• [Task to carry out] Two lines in the data below mark the range: the one with "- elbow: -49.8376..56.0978" and the one with "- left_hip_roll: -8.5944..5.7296". Return both, along with every line between them, exactly.

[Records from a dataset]
+ + + +

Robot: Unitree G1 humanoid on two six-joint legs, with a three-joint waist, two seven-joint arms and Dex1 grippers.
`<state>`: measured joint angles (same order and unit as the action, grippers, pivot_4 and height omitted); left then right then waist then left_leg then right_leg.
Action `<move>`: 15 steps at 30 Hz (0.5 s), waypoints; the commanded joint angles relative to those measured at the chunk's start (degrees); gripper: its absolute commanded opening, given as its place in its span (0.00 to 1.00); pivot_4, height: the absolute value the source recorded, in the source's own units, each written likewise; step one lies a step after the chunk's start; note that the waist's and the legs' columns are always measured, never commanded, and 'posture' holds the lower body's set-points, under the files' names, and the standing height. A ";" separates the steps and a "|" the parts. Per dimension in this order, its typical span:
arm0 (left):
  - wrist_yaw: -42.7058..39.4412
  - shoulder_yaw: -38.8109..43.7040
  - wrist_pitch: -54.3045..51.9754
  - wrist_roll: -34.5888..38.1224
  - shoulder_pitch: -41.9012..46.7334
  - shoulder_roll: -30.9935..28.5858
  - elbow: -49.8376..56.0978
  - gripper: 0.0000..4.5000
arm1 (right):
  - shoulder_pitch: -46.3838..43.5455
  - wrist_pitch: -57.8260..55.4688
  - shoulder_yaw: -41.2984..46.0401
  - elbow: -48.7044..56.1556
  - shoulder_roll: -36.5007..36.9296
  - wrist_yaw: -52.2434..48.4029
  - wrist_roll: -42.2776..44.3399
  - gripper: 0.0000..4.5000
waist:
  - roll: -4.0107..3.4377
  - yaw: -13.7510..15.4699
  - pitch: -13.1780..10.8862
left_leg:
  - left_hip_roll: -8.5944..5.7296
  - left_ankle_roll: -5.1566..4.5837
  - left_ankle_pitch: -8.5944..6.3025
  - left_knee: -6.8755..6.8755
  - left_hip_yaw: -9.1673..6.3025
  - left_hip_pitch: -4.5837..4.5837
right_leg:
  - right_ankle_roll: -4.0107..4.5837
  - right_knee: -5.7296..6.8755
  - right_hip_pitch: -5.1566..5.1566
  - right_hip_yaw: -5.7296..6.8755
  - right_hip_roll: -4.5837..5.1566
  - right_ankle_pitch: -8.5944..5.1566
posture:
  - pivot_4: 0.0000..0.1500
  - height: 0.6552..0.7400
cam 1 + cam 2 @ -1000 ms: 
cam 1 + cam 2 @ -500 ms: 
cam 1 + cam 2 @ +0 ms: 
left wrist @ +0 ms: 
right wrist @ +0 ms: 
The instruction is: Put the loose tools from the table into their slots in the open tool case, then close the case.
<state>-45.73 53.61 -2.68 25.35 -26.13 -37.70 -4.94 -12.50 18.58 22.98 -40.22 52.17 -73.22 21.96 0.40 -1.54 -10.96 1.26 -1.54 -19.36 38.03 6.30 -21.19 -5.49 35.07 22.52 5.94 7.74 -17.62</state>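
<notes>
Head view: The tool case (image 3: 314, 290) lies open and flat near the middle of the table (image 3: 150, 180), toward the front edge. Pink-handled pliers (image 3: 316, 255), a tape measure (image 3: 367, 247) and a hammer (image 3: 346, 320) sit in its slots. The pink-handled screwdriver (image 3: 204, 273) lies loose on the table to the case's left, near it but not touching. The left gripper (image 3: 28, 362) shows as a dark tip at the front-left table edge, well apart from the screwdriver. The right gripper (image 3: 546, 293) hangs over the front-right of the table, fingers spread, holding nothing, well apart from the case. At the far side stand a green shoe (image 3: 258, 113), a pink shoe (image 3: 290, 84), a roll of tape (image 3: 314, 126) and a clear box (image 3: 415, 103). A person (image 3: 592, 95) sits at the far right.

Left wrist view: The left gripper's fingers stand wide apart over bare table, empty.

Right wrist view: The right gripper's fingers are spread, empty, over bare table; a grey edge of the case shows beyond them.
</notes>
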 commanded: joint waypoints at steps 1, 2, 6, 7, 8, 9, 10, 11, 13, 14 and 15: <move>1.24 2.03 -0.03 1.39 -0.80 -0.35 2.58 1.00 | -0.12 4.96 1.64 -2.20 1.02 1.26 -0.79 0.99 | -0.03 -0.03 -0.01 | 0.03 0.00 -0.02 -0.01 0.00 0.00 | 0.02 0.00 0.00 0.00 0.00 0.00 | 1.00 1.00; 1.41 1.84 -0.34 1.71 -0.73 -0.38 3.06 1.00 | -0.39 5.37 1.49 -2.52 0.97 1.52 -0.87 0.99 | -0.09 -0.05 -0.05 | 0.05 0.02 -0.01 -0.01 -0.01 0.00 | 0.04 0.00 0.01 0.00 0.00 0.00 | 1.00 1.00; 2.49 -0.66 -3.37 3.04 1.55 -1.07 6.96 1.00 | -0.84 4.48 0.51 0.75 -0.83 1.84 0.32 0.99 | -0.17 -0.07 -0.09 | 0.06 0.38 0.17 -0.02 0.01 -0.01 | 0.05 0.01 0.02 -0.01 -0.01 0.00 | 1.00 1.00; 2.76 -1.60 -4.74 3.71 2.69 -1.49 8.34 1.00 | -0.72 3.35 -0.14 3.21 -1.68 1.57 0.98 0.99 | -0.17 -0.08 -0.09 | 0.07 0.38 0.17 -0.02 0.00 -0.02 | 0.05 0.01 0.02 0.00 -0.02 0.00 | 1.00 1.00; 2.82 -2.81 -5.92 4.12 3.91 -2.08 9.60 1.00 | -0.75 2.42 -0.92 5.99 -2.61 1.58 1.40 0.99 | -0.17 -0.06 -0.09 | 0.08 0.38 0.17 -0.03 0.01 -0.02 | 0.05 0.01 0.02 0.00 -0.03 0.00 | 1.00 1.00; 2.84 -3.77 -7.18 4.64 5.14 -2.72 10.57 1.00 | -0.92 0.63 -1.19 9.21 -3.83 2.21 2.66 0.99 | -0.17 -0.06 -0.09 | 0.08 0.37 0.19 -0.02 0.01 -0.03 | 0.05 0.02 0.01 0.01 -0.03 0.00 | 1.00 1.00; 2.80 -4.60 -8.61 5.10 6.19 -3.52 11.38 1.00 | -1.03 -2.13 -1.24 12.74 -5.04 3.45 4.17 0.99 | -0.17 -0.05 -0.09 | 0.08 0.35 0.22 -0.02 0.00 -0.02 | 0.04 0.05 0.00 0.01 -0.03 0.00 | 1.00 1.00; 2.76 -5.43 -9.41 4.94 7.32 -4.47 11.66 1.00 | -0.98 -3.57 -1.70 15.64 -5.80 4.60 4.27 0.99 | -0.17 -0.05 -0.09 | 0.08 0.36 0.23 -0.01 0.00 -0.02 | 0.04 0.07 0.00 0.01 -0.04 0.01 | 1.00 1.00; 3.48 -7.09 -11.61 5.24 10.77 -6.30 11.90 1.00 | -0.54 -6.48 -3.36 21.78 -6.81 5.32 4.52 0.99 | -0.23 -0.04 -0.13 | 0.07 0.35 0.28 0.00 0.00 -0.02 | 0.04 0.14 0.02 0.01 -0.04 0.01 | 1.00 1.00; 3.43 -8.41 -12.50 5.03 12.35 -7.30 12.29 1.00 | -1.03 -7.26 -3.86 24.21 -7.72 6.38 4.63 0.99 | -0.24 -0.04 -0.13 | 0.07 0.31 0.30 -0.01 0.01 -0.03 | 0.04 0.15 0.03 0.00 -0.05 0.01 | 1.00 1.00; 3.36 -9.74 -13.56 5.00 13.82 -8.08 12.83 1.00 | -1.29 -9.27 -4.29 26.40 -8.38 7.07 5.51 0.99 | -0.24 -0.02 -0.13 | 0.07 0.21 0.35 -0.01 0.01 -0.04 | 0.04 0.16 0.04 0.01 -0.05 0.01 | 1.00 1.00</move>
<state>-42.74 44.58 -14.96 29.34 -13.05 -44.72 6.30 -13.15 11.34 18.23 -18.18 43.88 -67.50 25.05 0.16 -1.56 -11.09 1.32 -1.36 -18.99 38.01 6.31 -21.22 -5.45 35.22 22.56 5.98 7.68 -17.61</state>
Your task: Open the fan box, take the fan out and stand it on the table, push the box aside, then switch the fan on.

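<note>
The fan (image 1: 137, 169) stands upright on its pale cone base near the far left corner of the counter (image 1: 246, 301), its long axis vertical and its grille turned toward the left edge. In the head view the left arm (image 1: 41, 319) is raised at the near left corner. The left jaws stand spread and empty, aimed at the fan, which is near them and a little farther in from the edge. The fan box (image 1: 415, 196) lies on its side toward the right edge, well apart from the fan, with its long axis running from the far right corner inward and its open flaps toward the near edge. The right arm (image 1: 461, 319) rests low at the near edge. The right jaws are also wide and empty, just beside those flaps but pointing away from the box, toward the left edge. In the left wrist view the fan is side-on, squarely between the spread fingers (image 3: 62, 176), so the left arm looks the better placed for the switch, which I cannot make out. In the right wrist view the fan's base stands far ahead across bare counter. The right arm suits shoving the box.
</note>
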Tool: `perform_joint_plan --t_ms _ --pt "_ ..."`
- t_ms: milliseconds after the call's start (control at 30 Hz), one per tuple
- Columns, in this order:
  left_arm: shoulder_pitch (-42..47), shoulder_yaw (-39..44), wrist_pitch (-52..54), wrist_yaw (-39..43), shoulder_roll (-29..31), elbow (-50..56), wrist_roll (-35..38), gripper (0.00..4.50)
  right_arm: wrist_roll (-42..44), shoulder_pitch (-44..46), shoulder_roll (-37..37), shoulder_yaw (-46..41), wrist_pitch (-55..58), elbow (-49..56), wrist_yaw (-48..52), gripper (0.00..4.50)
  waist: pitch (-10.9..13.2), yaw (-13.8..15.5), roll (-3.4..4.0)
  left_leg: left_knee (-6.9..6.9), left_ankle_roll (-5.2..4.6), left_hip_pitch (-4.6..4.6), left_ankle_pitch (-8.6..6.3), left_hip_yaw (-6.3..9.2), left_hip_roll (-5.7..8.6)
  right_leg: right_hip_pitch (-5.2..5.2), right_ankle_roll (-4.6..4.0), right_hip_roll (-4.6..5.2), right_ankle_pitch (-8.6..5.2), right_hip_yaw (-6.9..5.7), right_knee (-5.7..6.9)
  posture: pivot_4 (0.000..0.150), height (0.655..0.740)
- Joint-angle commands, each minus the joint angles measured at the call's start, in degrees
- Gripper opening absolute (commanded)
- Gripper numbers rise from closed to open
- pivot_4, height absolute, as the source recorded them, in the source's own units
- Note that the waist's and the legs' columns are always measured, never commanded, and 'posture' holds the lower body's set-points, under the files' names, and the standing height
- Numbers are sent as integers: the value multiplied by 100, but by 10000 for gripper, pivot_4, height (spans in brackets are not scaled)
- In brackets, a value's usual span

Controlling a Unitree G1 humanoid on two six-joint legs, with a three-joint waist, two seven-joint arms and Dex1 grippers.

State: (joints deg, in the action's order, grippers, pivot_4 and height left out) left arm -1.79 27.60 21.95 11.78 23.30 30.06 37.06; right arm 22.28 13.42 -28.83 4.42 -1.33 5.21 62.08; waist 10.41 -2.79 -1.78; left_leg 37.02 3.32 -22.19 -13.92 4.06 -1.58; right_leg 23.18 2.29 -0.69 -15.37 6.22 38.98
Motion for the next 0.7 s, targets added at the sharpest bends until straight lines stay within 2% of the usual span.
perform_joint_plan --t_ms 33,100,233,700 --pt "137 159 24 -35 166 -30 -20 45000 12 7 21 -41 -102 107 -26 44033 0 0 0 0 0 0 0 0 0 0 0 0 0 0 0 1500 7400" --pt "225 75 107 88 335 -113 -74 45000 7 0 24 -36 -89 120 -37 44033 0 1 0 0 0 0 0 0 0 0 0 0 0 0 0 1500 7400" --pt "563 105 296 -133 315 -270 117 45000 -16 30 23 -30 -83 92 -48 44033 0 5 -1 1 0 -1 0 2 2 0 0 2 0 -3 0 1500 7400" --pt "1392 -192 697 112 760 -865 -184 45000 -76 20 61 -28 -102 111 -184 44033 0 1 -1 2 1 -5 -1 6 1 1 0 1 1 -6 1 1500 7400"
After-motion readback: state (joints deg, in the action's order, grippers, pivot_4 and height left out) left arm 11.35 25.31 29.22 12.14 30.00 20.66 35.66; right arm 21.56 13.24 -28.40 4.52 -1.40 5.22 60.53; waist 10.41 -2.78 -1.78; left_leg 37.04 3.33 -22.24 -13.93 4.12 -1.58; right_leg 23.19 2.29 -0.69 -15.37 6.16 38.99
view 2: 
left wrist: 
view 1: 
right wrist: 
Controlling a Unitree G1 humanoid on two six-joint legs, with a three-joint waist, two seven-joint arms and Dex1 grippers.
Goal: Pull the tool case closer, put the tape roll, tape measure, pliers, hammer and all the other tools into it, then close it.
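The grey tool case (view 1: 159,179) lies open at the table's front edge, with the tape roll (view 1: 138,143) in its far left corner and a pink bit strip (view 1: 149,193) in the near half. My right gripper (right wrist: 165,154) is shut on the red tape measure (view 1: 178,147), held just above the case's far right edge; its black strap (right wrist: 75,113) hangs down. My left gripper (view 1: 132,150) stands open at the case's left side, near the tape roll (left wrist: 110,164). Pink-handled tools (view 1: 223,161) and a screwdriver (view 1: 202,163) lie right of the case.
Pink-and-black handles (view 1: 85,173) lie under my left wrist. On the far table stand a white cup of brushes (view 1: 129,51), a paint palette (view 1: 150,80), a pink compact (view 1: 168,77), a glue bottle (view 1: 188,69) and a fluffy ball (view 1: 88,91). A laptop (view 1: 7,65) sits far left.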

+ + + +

• [Result of this exercise]
  - elbow: -49.8376..56.0978
  - gripper: 0.0000..4.5000
arm1 (right):
  - shoulder_pitch: -46.3838..43.5455
  - wrist_pitch: -57.8260..55.4688
  - shoulder_yaw: -41.2984..46.0401
  - elbow: -48.7044..56.1556
  - shoulder_roll: -36.5007..36.9296
  - wrist_yaw: -52.2434..48.4029
  - wrist_roll: -42.2776..44.3399
  - gripper: 0.0000..4.5000
waist:
  - roll: -4.0107..3.4377
  - yaw: -13.7510..15.4699
  - pitch: -13.1780..10.8862
left_leg:
  - left_hip_roll: -8.5944..5.7296

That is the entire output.